L’objectif pour le poids lourd du luxe est de créer des passerelles entre ces entreprises innovantes et les maisons du groupe. Le tout par l’intermédiaire de nouveaux services et de produits innovants. « Nous nous devions d’être présents au sein de ce lieu unique qui respire l’enthousiasme et la volonté d’entreprendre », appuie Ian Rogers, Chief Digital Officer de LVMH. Si le numéro 1 du CAC 40 ne prévoit pas à ce stade d’accompagner financièrement les start-up, les « ponts » s’érigent déjà. Ainsi, Berluti (avec à sa tête Antoine Arnault) coopère déjà avec SmartPixels, un outil de personnalisation augmentée permettant de projeter sur la chaussure, avant sa fabrication, des dessins sous forme de tatouage du cuir. Autre innovation particulièrement adaptée au cœur de cible LVMH, celle développée par la start-up Euvéka, à savoir un mannequin évolutif et connecté qui permet de s’adapter « au plus près » à l’évolution du corps humain, selon l’âge et les morphotypes.

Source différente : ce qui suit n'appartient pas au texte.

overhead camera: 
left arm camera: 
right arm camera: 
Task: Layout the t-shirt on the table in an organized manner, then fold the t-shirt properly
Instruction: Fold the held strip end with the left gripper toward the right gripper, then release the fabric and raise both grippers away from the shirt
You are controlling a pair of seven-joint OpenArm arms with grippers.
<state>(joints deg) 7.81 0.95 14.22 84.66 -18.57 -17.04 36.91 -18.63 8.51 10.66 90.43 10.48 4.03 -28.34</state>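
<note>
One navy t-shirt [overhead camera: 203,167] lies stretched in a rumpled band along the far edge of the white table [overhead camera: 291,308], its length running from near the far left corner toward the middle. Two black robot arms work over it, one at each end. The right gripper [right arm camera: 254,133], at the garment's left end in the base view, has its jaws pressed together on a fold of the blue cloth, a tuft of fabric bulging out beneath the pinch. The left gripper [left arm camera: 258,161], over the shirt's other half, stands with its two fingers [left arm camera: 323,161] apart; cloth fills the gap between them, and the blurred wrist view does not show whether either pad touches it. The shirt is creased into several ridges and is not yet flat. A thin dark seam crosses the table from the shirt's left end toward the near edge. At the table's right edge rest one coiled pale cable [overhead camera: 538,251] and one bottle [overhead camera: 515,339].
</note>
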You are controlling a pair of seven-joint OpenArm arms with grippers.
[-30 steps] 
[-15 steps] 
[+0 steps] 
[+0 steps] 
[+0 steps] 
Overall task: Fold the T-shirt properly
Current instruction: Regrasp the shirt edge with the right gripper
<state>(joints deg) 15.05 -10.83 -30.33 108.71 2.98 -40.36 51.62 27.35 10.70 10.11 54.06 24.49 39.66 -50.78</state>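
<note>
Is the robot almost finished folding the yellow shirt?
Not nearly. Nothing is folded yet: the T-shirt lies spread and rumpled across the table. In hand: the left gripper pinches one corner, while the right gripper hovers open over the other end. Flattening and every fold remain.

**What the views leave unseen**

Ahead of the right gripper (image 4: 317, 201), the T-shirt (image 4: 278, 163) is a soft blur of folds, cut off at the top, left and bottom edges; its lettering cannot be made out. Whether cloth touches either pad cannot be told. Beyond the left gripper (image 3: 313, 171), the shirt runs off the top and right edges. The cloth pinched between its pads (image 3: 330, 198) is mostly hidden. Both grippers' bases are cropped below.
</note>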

Un « patronage bienveillant »
Du sur-mesure en somme. Il aura fallu six ans de recherche et développement à cette start-up créée en 2011 avant de commercialiser ses premiers mannequins connectés à la fin de l’année dernière. « Ce mannequin-robot épouse les différentes formes et propose des tailles allant du 36 au 46 », développe Ségolène Carosella, responsable grands comptes pour Euvéka. « Le monde des start-up nous amène une agilité et nous fait réfléchir sur des modes de fonctionnement inspirants », renchérit Chantal Gaemperle. Signe de l’importance de l’écosystème start-up pour LVMH et vice versa, l’engouement suscité par le « LVMH Innovation Award », prix remis chaque année lors de la grand-messe de Vivatech en juin, où 800 (!) start-up ont candidaté. Du Canada à Israël en passant par la Corée du Sud, toutes ces « pépites » ont bataillé ferme pour faire partie des 30 finalistes. Et c’est finalement la jeune pousse française Oyst qui a raflé la mise cette année. Cette entreprise propose un système d’achat en un clic, sans saisie de login, de mot de passe ni d’informations de livraison. Une forme de « patronage bienveillant » pour LVMH qui profite de toute cette créativité pour préparer sereinement l’avenir.